> Assignment: Print the listing exactly as it stands, and skip any pictures in it.

··· Given data

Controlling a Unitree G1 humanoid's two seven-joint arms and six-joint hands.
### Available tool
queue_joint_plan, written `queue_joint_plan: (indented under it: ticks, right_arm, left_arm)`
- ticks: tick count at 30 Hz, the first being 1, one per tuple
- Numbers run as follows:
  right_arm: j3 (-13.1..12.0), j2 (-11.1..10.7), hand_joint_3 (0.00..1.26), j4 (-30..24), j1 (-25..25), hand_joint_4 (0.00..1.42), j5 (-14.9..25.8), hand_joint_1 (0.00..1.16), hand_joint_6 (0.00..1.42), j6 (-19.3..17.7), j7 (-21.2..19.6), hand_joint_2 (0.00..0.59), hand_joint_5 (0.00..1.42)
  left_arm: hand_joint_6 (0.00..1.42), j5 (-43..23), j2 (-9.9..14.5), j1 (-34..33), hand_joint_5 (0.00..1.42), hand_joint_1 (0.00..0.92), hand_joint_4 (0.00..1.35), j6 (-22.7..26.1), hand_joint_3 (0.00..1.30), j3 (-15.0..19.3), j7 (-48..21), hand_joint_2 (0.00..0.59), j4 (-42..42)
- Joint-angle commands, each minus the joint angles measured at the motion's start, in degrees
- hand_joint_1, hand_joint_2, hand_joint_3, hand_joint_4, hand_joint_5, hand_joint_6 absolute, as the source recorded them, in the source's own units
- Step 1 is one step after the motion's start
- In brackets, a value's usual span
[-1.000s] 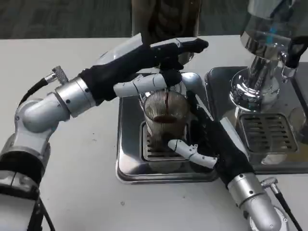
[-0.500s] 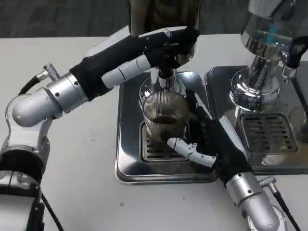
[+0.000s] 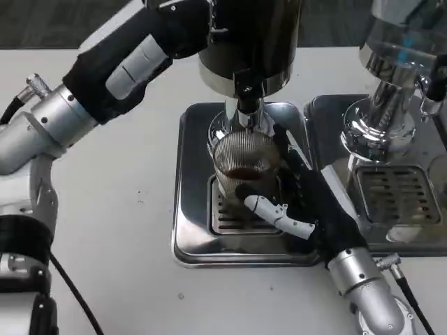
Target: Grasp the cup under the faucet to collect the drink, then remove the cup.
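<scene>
A ribbed glass cup point(image 3: 243, 167) with dark drink in its lower part stands on the grate of the steel drip tray point(image 3: 192, 230), directly below the faucet spout point(image 3: 246, 105) of the dark dispenser. My right hand point(image 3: 300, 199) wraps around the cup from the right, thumb across its front, and grips it. My left hand point(image 3: 183, 24) is raised at the top of the dispenser, its fingertips hidden against the dark body. No stream is visible from the spout.
A second dispenser with a chrome base point(image 3: 380, 132) and its own drip tray point(image 3: 391, 195) stands to the right, close to my right forearm. White table surface point(image 3: 119, 230) lies to the left and front.
My left arm has lifted from the faucet lever up and back to the dispenser top. The pour seen one second ago has stopped. The camera has tilted slightly; my right hand stays on the cup.
</scene>
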Motion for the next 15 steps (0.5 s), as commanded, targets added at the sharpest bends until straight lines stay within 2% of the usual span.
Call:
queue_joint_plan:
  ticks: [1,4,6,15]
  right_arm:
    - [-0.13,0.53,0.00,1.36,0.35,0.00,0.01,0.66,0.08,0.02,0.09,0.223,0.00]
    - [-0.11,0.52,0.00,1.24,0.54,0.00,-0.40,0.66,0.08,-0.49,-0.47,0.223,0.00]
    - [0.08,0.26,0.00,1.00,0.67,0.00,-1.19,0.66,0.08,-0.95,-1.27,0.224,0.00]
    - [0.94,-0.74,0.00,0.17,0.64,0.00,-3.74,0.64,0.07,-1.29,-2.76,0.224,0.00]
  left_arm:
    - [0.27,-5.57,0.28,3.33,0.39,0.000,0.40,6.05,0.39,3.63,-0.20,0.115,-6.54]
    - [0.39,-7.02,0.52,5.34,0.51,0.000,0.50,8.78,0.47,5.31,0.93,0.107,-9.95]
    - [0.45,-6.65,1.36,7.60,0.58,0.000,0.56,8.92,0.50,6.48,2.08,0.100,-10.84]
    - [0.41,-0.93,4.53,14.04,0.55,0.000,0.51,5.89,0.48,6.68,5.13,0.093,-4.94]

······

> Written reply:
Controlling a Unitree G1 humanoid's two seven-joint arms and six-joint hands.
### Available tool
queue_joint_plan, written `queue_joint_plan: (indented under it: ticks, right_arm, left_arm)`
- ticks: tick count at 30 Hz, the first being 1, one per tuple
- Numbers run as follows:
  right_arm: j3 (-13.1..12.0), j2 (-11.1..10.7), hand_joint_3 (0.00..1.26), j4 (-30..24), j1 (-25..25), hand_joint_4 (0.00..1.42), j5 (-14.9..25.8), hand_joint_1 (0.00..1.16), hand_joint_6 (0.00..1.42), j6 (-19.3..17.7), j7 (-21.2..19.6), hand_joint_2 (0.00..0.59), hand_joint_5 (0.00..1.42)
  left_arm: hand_joint_6 (0.00..1.42), j5 (-43..23), j2 (-9.9..14.5), j1 (-34..33), hand_joint_5 (0.00..1.42), hand_joint_1 (0.00..0.92), hand_joint_4 (0.00..1.35), j6 (-22.7..26.1), hand_joint_3 (0.00..1.30), j3 (-15.0..19.3), j7 (-48..21), hand_joint_2 (0.00..0.59), j4 (-42..42)
- Joint-angle commands, each minus the joint angles measured at the motion's start, in degrees
- hand_joint_1, hand_joint_2, hand_joint_3, hand_joint_4, hand_joint_5, hand_joint_6 absolute, as the source recorded them, in the source's own units
- Step 1 is one step after the motion's start
- In brackets, a value's usual span
[-1.000s] 
[-0.500s] 
[+0.000s] 
Target: Grasp the cup under the faucet to collect the drink, then remove the cup.
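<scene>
A ribbed glass cup point(image 3: 243, 167) with dark drink in its lower part stands on the grate of the steel drip tray point(image 3: 192, 230), directly below the faucet spout point(image 3: 246, 105) of the dark dispenser. My right hand point(image 3: 300, 199) wraps around the cup from the right, thumb across its front, and grips it. My left hand point(image 3: 183, 24) is raised at the top of the dispenser, its fingertips hidden against the dark body. No stream is visible from the spout.
A second dispenser with a chrome base point(image 3: 380, 132) and its own drip tray point(image 3: 391, 195) stands to the right, close to my right forearm. White table surface point(image 3: 119, 230) lies to the left and front.
My left arm has lifted from the faucet lever up and back to the dispenser top. The pour seen one second ago has stopped. The camera has tilted slightly; my right hand stays on the cup.
</scene>
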Motion for the next 15 steps (0.5 s), as commanded, targets added at the sharpest bends until straight lines stay within 2% of the usual span.
Call:
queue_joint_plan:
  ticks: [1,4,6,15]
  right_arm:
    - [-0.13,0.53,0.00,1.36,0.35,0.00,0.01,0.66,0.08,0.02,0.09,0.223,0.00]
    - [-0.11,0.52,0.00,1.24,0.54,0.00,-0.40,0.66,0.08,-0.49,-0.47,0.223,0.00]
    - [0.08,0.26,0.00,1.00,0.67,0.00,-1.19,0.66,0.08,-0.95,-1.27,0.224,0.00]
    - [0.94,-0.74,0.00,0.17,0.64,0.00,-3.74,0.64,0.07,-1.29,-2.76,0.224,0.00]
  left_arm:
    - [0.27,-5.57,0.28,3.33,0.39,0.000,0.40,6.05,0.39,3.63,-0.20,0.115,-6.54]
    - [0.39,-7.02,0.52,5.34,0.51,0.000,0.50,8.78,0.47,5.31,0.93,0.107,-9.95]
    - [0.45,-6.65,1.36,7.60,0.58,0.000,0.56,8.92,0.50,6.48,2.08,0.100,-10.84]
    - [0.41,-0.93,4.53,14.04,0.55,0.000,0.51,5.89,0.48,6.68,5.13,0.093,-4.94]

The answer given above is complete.